What Scylla version are you using? Lingering tombstones have been a major source of performance problems for a long time, but there have been improvements over time.
@Marko_Ćorić: That’s true, but can’t go further.
5.2.13-0.20240103.c57a0a7a46c6
that’s version we are using atm
atm I’m using manual remove when tombstone “hit”, apply query to record day-by-day (run query from DataGrip), but that takes time … also, sometimes rollback happens, so removed records are not removed.

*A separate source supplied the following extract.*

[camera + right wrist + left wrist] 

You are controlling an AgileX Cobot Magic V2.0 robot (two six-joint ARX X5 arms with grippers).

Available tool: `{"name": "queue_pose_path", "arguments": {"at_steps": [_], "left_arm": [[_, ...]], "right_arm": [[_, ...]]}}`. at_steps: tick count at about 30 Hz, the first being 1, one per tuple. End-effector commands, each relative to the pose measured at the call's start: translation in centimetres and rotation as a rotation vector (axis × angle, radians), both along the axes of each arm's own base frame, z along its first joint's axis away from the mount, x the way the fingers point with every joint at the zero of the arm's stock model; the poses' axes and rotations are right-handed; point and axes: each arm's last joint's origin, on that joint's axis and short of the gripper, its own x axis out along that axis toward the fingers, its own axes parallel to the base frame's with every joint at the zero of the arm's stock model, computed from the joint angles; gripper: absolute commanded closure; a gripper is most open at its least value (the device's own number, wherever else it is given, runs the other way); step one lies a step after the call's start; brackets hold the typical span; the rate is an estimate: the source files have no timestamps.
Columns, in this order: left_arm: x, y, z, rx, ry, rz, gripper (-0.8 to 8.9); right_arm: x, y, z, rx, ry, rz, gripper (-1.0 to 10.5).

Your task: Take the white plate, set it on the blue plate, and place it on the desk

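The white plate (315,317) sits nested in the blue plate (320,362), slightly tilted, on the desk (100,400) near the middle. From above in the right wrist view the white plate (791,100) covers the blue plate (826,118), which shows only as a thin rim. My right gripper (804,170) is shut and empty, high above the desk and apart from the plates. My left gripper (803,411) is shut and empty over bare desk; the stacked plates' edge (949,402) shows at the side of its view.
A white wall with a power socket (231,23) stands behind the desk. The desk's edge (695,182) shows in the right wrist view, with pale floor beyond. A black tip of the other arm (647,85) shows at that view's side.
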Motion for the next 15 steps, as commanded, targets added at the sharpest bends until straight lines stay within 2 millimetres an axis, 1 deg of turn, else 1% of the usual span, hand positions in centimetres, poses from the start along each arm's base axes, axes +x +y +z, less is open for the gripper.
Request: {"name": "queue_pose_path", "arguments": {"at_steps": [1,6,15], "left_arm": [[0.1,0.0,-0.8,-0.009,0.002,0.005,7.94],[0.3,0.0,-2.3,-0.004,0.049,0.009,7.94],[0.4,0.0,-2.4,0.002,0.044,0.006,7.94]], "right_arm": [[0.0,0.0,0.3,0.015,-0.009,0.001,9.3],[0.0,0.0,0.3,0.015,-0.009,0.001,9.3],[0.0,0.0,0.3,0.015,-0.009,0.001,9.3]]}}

@Michał_Chojnowski: You can do USING TIMEOUT
, but the syntax is that USING
has to be before the WHERE
.
I.e.:
delete from ks.t using timeout 500s where key = x
will work
@Marko_Ćorić: hmmm, ok lemme try
@Michał_Chojnowski: I just checked that USING TIMESTAMP
works.
But increasing the timeout is only going to hide the underlying performance problem. (It’s hard to say what it is without the details). A delete shouldn’t take 2s in the first place. (Unless there is a materialized view involved, because then a single statement might have to delete any number of partitions).
@Marko_Ćorić: jesus, this is solution. Thanks a lot m8.
yes, USING TIMEOUT
before WHERE
do the job
I tried at the end of query, following documentation for SELECT
we have materialized view, bit it’s not used in this query
@Michał_Chojnowski: If an increased timeout is a good enough solution for you, then good.
But if the real problem (which causes things to happen slow enough that they exceed the timeout) is about having too many tombstones, then you might have to do something to deal with the tombstones.
Unfortunately, isn’t that very straightforward — you’d have to run repair, adjust tombstone GC settings, flush and compact, and then maybe even clean the cache, to flush all old tombstones out.
I see that https://opensource.docs.scylladb.com/stable/kb/tombstones-flush.html has some info about that. (But it seems somewhat outdated, because since Scylla 5.0 you’d probably want to use ALTER TABLE <http://ks.cf|ks.cf> WITH tombstone_gc = {'mode':'repair'} ;
before the repair instead of altering gc_grace_seconds
after the repair).
Fiddling with tombstone GC settings requires you to know what you’re doing though, otherwise you might accidentally undelete data.
But again, it’s hard to know what the performance problem is without taking a close look.
@Marko_Ćorić: We just had to remove old data, so that’s good.
That will help us with large partitions
@Michał_Chojnowski: > I tried at the end of query, following documentation for SELECT
Can’t blame you for that; it’s weird that SELECT and DELETE have a different ordering between WHERE and USING.
I wonder how the syntax ended up like that. I guess the author of USING TIMEOUT
just didn’t notice the inconsistency.
Maybe the grammar should be relaxed in a future release so that either ordering works.